Dopo la partenza del Merisi da Napoli, Giovanni Battista Caracciolo, detto Battistello, ne divenne uno dei più fedeli seguaci. È a lui che si deve la nascita del grande Caravaggismo campano.
Più volte è accaduto nella storia dell’arte che dopo un periodo di grande splendore artistico sia succeduta una “breve” ma profonda crisi intellettuale. Accadde, ad esempio, nel Cinquecento, quando, dopo la meravigliosa stagione del Rinascimento, molti artisti sembrarono ormai disorientati e confusi. Il sogno umanistico-rinascimentale di raggiungere e superare la magnificenza delle opere classiche era stato realizzato ed era ora possibile solo eguagliare la straordinaria bellezza dei capolavori dei grandi artisti del primo Cinquecento. Michelangelo, Raffaello, Leonardo, il Correggio, Tiziano, e più tardi il Veronese, divennero, nella seconda metà del secolo, saldi punti di riferimento a cui guardare con meticolosa attenzione.
Dipingere alla loro “maniera”, combinando a volte elementi di uno con elementi di un altro, parve essere, per tutti, la soluzione migliore e per circa cinquant’anni nessuno riuscì a smuovere minimamente le acque già immobili dell’arte. Vi riuscirono, agli inizi del secolo successivo, per strade diverse eppure simili, Annibale Carracci e Michelangelo Merisi, detto il Caravaggio, che cambiarono per sempre la pittura occidentale, ispirando, con le loro opere, quel movimento artistico-culturale poi conosciuto come Barocco.
D’altronde, non bisogna considerare il Manierismo esclusivamente come un periodo di crisi intellettuale ma piuttosto bisogna vederlo, nell’insieme, come un momento di riflessione e ricerca che gradualmente diede vita ad un’altra grande stagione artistica.

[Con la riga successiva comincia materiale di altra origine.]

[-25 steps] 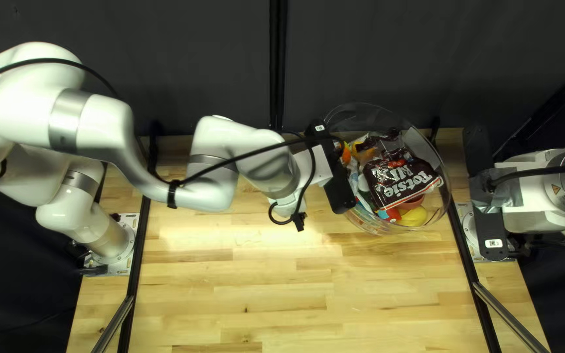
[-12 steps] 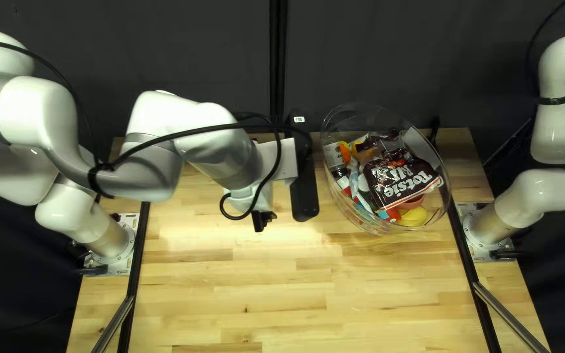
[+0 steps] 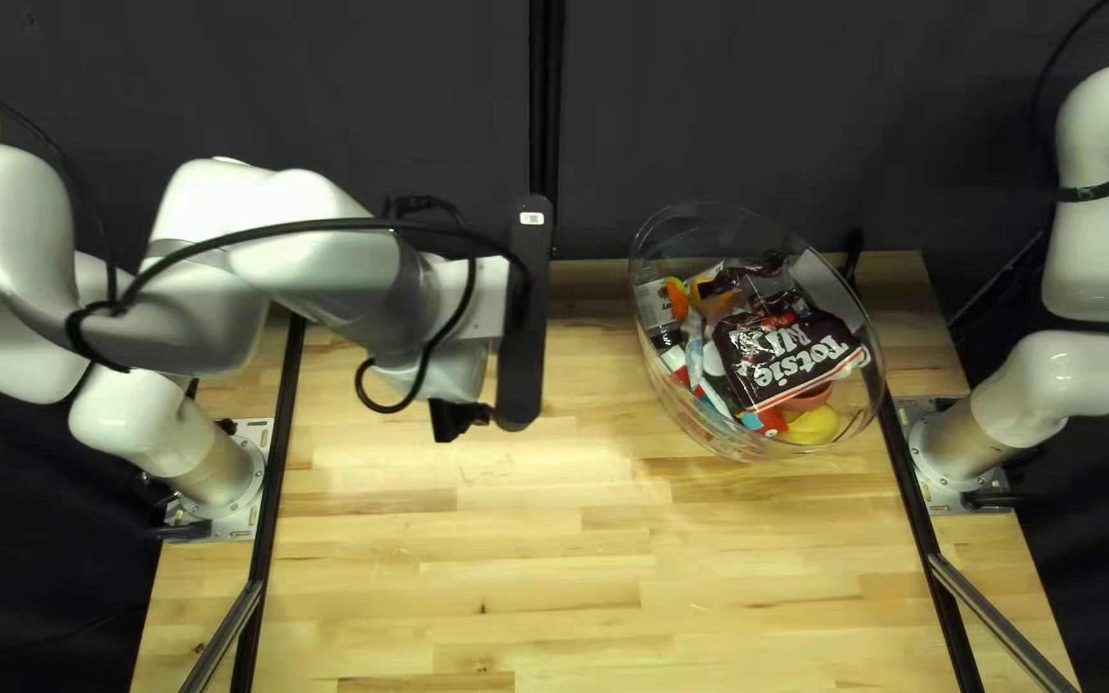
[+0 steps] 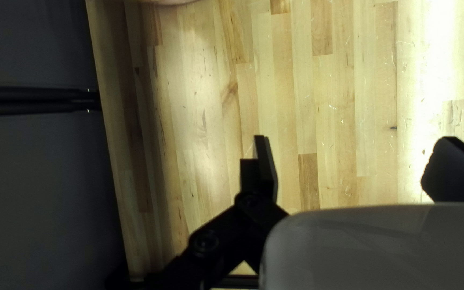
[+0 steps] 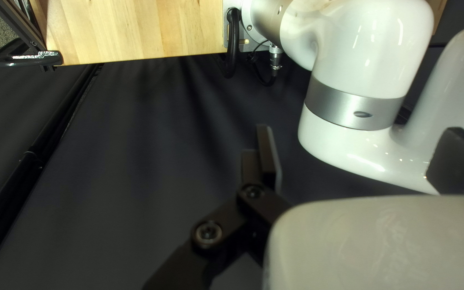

In quel difficile periodo di transizione, sul finire del Cinquecento, che viene definito tardo-manierismo, a Napoli, come in gran parte d’Italia, tuttavia, non era accaduto niente di veramente rilevante e la maggior parte delle scuole artistiche locali erano impegnate a rafforzare gli stili tradizionali.
Per questo motivo, quando, nel 1606, Caravaggio giunse a Napoli, scrive Bernardo de Dominici, “fu accolto con segni di grandissima stima da’ professori e da’ dilettanti”, com’era da aspettarsi.
La stessa accoglienza, d’altro canto, toccò anche ad Annibale Carracci e ai suoi seguaci che, nella prima metà del XVII secolo, giunsero a poco a poco, uno dopo l’altro, a Napoli. In breve tempo Caravaggio prima e i bolognesi poi, trasformarono la città partenopea in uno dei centri più attivi ed importanti del panorama artistico internazionale barocco.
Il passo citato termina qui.